No lawsuits have been filed yet because the San Bernardino proposal is still in the early stages, but the private investors are rooting for the FHA to take action because it would have the best shot of prevailing in court, experts say.

Still, Deutsch’s group has retained the law firm Sidley Austin LLP and the securitization industry is clearly girding for what could be a protracted legal fight. Carter G. Phillips, a managing partner at Sidley Austin, has argued more cases before the Supreme Court than any lawyer currently in private practice.

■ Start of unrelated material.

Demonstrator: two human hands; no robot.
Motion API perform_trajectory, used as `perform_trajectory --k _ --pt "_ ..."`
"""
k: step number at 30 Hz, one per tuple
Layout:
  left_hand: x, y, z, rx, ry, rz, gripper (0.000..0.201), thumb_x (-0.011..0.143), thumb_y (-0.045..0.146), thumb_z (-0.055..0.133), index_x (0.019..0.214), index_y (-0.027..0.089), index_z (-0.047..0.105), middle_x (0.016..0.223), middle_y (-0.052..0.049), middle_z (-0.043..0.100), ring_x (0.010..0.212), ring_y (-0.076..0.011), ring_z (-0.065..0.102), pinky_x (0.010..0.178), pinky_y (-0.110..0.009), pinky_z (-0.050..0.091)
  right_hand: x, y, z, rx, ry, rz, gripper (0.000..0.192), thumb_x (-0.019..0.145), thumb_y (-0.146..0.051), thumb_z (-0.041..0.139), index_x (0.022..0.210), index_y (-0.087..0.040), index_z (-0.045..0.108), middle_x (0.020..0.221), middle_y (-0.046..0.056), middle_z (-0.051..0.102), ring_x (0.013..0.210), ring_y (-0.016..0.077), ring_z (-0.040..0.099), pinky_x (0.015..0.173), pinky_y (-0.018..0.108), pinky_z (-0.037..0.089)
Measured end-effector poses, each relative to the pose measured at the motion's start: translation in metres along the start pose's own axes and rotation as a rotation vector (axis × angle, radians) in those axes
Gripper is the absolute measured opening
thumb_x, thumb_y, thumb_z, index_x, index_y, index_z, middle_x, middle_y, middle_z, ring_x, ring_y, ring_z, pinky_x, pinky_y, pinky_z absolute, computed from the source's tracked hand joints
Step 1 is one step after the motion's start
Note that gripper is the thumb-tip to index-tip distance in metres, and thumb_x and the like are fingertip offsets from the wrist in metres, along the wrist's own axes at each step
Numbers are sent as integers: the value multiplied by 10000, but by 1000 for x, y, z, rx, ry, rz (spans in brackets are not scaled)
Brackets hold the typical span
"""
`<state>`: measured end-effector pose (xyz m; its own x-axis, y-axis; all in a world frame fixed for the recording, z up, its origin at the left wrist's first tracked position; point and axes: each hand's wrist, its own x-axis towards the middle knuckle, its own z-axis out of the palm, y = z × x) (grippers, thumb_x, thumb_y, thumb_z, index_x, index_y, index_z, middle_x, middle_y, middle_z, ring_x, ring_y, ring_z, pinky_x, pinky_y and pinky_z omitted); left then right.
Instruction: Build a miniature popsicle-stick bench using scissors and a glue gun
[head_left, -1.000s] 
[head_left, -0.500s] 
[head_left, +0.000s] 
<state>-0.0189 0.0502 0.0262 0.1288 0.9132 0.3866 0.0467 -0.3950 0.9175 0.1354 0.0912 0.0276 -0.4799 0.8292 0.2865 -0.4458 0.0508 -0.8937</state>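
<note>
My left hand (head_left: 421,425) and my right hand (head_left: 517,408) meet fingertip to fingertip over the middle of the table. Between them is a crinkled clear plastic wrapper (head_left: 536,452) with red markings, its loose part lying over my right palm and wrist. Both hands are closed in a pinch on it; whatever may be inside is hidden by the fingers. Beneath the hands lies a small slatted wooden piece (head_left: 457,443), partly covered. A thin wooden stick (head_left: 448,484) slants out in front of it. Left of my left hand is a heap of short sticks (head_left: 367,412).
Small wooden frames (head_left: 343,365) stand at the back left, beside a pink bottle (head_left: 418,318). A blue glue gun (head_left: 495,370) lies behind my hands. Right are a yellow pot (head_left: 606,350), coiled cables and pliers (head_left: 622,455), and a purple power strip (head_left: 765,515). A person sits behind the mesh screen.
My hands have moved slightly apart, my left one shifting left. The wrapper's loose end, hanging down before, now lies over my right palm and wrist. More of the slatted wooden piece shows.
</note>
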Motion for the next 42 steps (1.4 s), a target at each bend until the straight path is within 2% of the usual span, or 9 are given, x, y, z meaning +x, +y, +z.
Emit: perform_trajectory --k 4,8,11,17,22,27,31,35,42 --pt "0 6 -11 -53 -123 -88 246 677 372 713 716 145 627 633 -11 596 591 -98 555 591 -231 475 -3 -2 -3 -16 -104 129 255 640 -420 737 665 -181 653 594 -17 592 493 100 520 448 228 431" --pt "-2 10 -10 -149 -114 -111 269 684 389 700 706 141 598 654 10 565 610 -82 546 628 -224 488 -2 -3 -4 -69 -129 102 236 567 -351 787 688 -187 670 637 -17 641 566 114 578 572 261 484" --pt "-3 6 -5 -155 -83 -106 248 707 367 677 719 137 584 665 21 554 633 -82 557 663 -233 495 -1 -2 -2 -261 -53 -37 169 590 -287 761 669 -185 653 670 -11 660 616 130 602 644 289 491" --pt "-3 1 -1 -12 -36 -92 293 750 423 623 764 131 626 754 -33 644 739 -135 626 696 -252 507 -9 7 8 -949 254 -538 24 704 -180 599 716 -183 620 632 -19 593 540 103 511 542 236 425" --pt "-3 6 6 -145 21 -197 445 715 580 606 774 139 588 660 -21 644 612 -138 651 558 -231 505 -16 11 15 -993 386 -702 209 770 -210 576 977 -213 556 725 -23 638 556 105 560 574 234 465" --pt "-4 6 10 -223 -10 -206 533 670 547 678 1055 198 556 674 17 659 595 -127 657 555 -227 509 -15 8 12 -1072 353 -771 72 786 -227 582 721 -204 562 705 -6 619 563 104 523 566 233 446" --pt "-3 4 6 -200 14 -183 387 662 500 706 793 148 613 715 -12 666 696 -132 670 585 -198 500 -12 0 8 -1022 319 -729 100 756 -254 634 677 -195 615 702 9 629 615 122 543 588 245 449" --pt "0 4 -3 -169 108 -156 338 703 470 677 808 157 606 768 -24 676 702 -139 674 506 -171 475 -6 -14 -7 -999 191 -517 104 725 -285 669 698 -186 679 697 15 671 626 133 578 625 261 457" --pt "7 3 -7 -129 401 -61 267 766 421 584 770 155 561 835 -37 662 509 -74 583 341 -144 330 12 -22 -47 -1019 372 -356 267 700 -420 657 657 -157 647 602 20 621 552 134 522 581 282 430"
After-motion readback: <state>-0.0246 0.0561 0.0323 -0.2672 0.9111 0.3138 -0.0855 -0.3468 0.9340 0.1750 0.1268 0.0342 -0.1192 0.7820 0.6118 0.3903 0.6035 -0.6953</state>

Investors are particularly miffed that the San Francisco venture capital firm Mortgage Resolution Partners, which had pitched the eminent domain proposal to several California cities, singled out performing but underwater loans in private-label securities, in which the borrower is still paying their mortgage but owes more than the home is worth. Pimco’s Simon says the venture capital firm targeted private-label securities, which make up just 9% of the total market for first lien mortgages, because trustees of the securities typically take a passive role and would be less likely to take legal action.

“What they did that was smart in going private label because if they went after the GSEs or bank loans, lawyers would go after them instantaneously,” says Simon. “The structural disadvantage is it’s harder to sue, and the trustees don’t care and they aren’t paid enough to do anything.”

Graham Williams, the chief executive of Mortgage Resolution Partners, says he recognizes that some of the loans that could potentially be seized would include securities owned by Fannie, Freddie and Federal Home Loan Banks. Williams says his firm singled out private-label securitizations “because the owners of those other loans have the ability to execute this program on their own, while securitized trusts are prohibited from executing this program on current loans.”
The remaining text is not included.